An email from Pete, a reader in the Chicago area:

Hey Keith,
I am a long time reader of your blog and I would like to hear, in the coming months, how that tablet is working out. I also recently retired from full time work ( tax accountant), however I still help out during busy seasons. I use Lightroom for photo editing and really like it, but I recently read about the tablets and almost bought one for Christmas. 

Keep up the great work

Thanks for writing, Pete! I always love to hear from my readers.

As you suggest, the tablet is an ongoing project, and I'll certainly be blogging about it. To sum up, so far, so good. It's tied in with using photoshop for more detailed editing, so there'll probably be some of that as well. 

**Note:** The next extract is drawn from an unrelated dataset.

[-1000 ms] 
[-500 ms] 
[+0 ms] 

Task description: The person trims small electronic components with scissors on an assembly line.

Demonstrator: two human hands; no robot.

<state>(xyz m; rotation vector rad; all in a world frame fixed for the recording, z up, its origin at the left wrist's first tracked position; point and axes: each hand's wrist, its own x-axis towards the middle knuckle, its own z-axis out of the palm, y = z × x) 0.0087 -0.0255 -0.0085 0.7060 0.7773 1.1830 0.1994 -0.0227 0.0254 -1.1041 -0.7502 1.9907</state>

So far, the trickiest thing has been managing taking the pen off the tablet without it jerking a little in one direction or another. My thinking is there are two possibilities. One is that my fingers haven't learned to pick the pen up straight. Two is there may be settings that help mitigate that problem. It's a bit annoying to move a slider to exactly where I want it, and then it jerks one way or the other as I pick up.

I've been thinking about the whole photo editing thing. Some photo editors never use the global edits. They go in and edit piece by piece, a bit here and a bit there. I don't get that, to be honest. Maybe I'm insufficiently picky about my photos. I generally use the global edits, and tweak where it's necessary. Before the tablet I was rarely happy with the results and lived with the flaws. Now I've fixed a few things and I'm gaining confidence. Maybe they really would look better if I went in bit by bit and brightened that bit of shadow, or increased the contrast over there, or tweaked individual colours. 

Some of the Lightroom or Photoshop 'how to' videos show people making adjustments to specific parts of a photo and where they've done it to illustrate the effect, I get it. It's too much and they say so, because it's done for the video. But then they demonstrate on an actual photo and I don't really see a difference. 

For my photos, I think to myself, how will this be seen? The vast majority of my photos are never seen by anyone but me, since I look at them once and decide they aren't worth editing for whatever reason. Of the remainder, the vast majority are viewed on my blog at a social media resolution. To be honest this hides a multitude of sins. There's no point editing for detail nobody will ever see.

There are a few that are put onto Facebook or Instagram. There are a few that get saved for the cover of our community newsletter, and that's done at 300 dpi, but sized at a medium resolution. Only a very few get printed or viewed in a way that reveals every subtle detail/flaw, and are good enough to warrant a detailed review and tweaking bit by bit.

I suppose I should put a photo of the tablet here, with setup for the keyboard and trackpad, but my desk is a disaster area just now. I can't even see all of the tablet for papers. Instead, there's this. I was considering tweaking this using the tablet to make the blue really pop. Really, really pop. Not just the big bit you can see, but all the bits off to the right where the blue peeks between the leaves. Then I thought about how that would look kind of fake. I'm totally not a fan of fake looking.